Opinion
October 15, 1991
Appeal from the Supreme Court, Orange County (Miller, J.).
Ordered that the order is affirmed, without costs or disbursements.
On December 22, 1987, the appellant was found not responsible for the commission of reckless endangerment in the first degree by reason of mental disease or defect in the County Court, Nassau County. On March 1, 1988, the appellant was found to be mentally ill, but not suffering from a dangerous mental disorder. Pursuant to CPL 330.20 (7), the court committed the appellant to the custody of the New York State Commissioner of Mental Health (hereinafter the Commissioner). In January 1991, the Commissioner applied for a recommitment order in order to commit the appellant to a secure facility. The application was transferred to Orange County, and following a hearing the Supreme Court found that the appellant suffered from a dangerous mental disorder and granted the Commissioner's application for a recommitment order committing the appellant to a secure facility for six months. The appellant argues that the court erred in granting the Commissioner's request for the recommitment order.
The appellant first contends that the Supreme Court lacked jurisdiction to grant the recommitment order because the County Court had failed to issue the appellant an order of conditions (see, CPL 330.20) at the time of his initial commitment on March 1, 1988. We disagree. Prior to the issuance of the recommitment order, the County Court issued an order of conditions nunc pro tunc. This cured the defect without prejudicing the appellant, inasmuch as a recommitment is not based on any violation of an order of conditions but rather on a finding that the appellant was a danger to himself and others. The issuance of the order of conditions was mandatory (see, CPL 330.20); the statutory scheme of CPL 330.20 was intended, inter alia, to ensure continuing judicial oversight over acquittees for an initial five-year period and the County Court's remedial compliance was not inconsistent with that purpose (see, People v. Stone, 73 N.Y.2d 296, 302). The recommitment order of the Supreme Court thus was properly based on an existing order of conditions and a judicial finding that the appellant had a current dangerous mental disorder (see, People v. Stone, supra).
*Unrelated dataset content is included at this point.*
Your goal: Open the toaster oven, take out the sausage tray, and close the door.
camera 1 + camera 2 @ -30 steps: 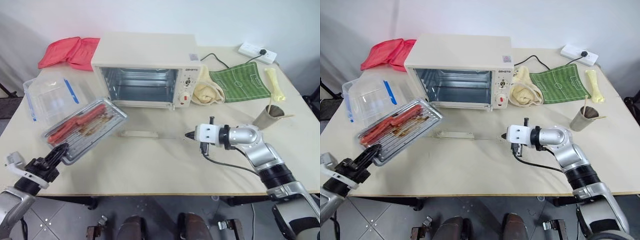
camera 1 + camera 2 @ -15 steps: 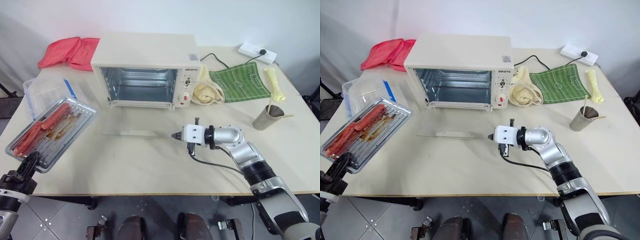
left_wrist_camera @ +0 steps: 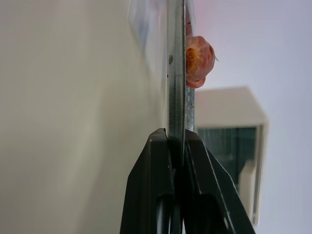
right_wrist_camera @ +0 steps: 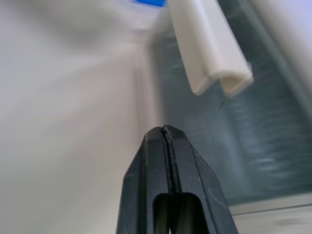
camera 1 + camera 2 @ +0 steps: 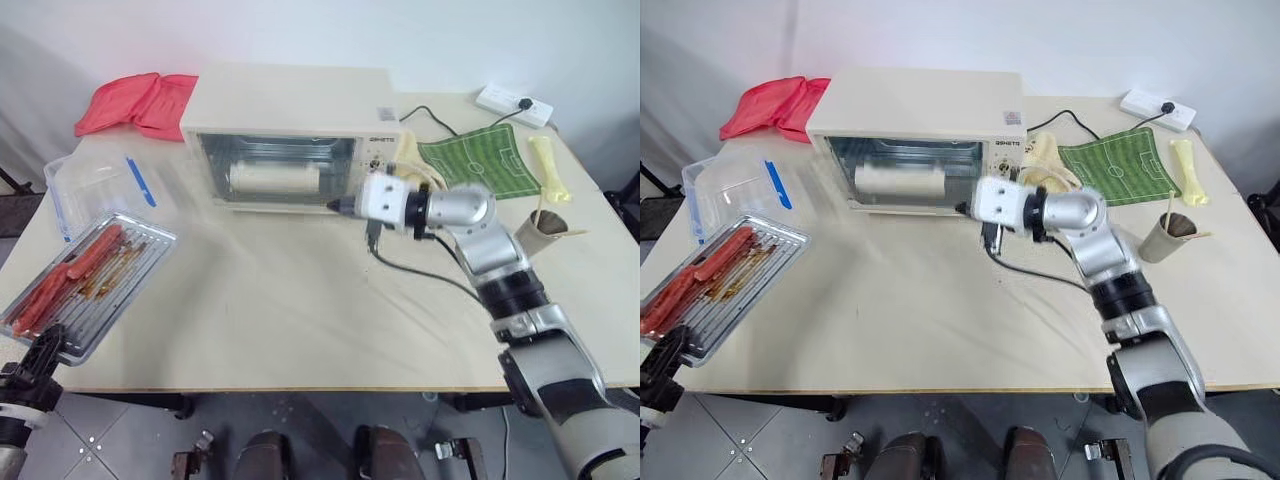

The appellant's contention that the recommitment provision of CPL 330.20 itself violates constitutionally protected rights to due process and equal protection similarly lacks merit. Essentially, the appellant argues that because certain acquittees, such as himself, initially are not found dangerous but merely mentally ill, there is no constitutionally adequate basis for treating them differently from those confined civilly; he points to the fact that as a "track two" acquittee he was first confined under the Mental Hygiene Law, which is to apply "at all subsequent proceedings" (CPL 330.20). He contends that the Court of Appeals contradicted this mandate to apply civil commitment standards in People v. Stone (supra) while at the same time noting — correctly — that the court did not there address the constitutional questions he now raises.
However, a statute which calls for treating those acquitted of a crime by reason of mental disease or defect differently from other candidates for commitment does not violate the due process or equal protection rights of the former (Jones v United States, 463 U.S. 354), and we are unpersuaded that the initial findings of a New York criminal court placing acquittees in one of the three available "tracks" has any constitutional significance. All such persons have committed criminal acts, and this underlies the permissible distinction between them and all others (Jones v. United States, supra, at 364-365). Thus, in a case decided five years before People v. Stone (supra) the Court of Appeals held that as a matter of due process Jones permitted a New York acquittee to be confined pursuant to CPL 330.20 if the District Attorney could show the acquittee's mental defect by a "preponderance of the credible evidence", rather than by the more stringent "clear and convincing" standard of proof applicable in civil commitment proceedings (People v. Escobar, 61 N.Y.2d 431, 432). Accordingly, we reject appellant's constitutional attack on the statutory basis of the recommitment order. Lawrence, J.P., Miller, Ritter and Copertino, JJ., concur.